Task directions — Lines from the one containing "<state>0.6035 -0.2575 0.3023" through the end of the data are to be returned exactly, and no others.

Source data —
= Beginning of Section =

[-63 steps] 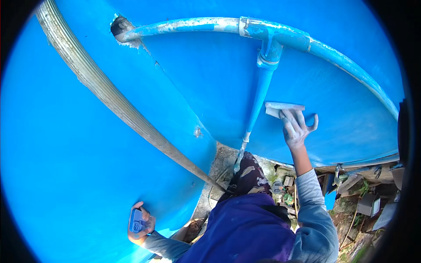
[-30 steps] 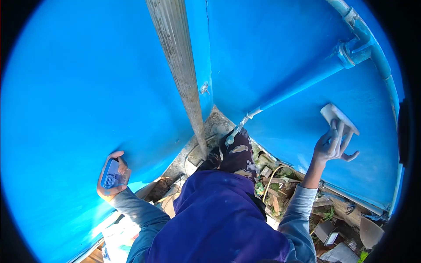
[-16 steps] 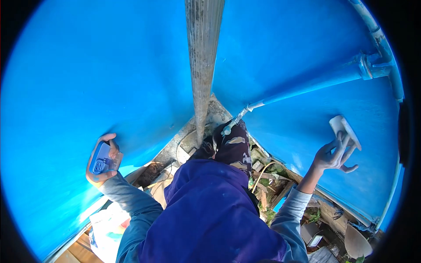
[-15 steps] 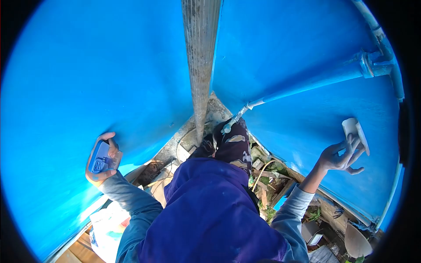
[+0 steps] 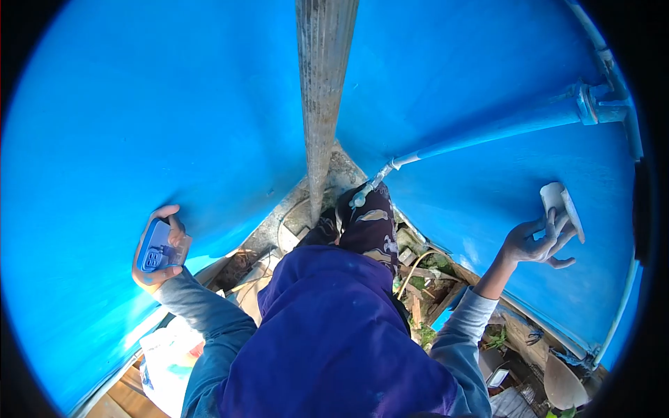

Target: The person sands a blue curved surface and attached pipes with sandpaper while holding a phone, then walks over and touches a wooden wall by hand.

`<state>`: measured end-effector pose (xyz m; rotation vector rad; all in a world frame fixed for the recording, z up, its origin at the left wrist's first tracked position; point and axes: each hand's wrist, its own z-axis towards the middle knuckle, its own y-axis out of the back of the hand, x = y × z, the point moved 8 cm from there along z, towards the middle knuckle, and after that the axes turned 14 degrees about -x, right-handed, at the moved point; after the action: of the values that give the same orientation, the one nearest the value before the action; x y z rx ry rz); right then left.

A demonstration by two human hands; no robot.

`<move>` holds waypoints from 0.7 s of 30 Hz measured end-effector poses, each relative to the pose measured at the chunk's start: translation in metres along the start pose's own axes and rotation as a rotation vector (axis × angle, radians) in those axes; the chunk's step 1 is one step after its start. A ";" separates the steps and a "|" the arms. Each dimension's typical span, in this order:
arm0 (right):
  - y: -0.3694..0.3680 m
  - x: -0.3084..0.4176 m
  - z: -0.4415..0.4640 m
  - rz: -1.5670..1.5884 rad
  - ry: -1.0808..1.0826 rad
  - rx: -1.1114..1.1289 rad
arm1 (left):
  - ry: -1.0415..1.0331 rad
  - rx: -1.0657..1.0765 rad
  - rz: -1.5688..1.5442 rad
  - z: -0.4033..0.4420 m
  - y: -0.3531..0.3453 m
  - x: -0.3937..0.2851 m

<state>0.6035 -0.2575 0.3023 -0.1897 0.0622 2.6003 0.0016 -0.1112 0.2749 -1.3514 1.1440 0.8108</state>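
My left hand (image 5: 159,245) is wrapped round a phone-like device (image 5: 155,252) with a clear part at its side, close to the blue wall (image 5: 125,139) on the left. On the right, my right hand (image 5: 540,240) grips a flat whitish block (image 5: 563,209) at the surface of the right blue wall (image 5: 481,195). My fingertips press on the block's near side, with one finger stretched away from it. What lies under the block is hidden.
A ribbed grey pipe (image 5: 322,90) comes down in the corner between the walls. A blue pipe (image 5: 502,129) with a tap (image 5: 359,198) runs along the right wall. Wood scraps, plants and a pale scoop-shaped piece (image 5: 563,383) lie low right; a white bag (image 5: 171,362) lies low left.
The view has swung, bringing the ribbed pipe to the middle. My right hand and block have moved right and lower in the picture. My left hand still holds the device.
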 end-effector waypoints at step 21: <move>-0.028 0.068 0.038 -0.015 0.310 0.098 | 0.026 -0.036 -0.121 -0.002 0.004 0.001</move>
<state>0.5553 -0.1964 0.3292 -0.5532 0.2969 2.5240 -0.0023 -0.1132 0.2734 -1.4502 1.0615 0.7316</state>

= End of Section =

Task response —
<state>0.6035 -0.2575 0.3023 -0.1897 0.0622 2.6003 0.0016 -0.1112 0.2749 -1.3514 1.1440 0.8108</state>
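My left hand (image 5: 159,245) is wrapped round a phone-like device (image 5: 155,252) with a clear part at its side, close to the blue wall (image 5: 125,139) on the left. On the right, my right hand (image 5: 540,240) grips a flat whitish block (image 5: 563,209) at the surface of the right blue wall (image 5: 481,195). My fingertips press on the block's near side, with one finger stretched away from it. What lies under the block is hidden.
A ribbed grey pipe (image 5: 322,90) comes down in the corner between the walls. A blue pipe (image 5: 502,129) with a tap (image 5: 359,198) runs along the right wall. Wood scraps, plants and a pale scoop-shaped piece (image 5: 563,383) lie low right; a white bag (image 5: 171,362) lies low left.
The view has swung, bringing the ribbed pipe to the middle. My right hand and block have moved right and lower in the picture. My left hand still holds the device.
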 end-effector waypoints at step 21: <move>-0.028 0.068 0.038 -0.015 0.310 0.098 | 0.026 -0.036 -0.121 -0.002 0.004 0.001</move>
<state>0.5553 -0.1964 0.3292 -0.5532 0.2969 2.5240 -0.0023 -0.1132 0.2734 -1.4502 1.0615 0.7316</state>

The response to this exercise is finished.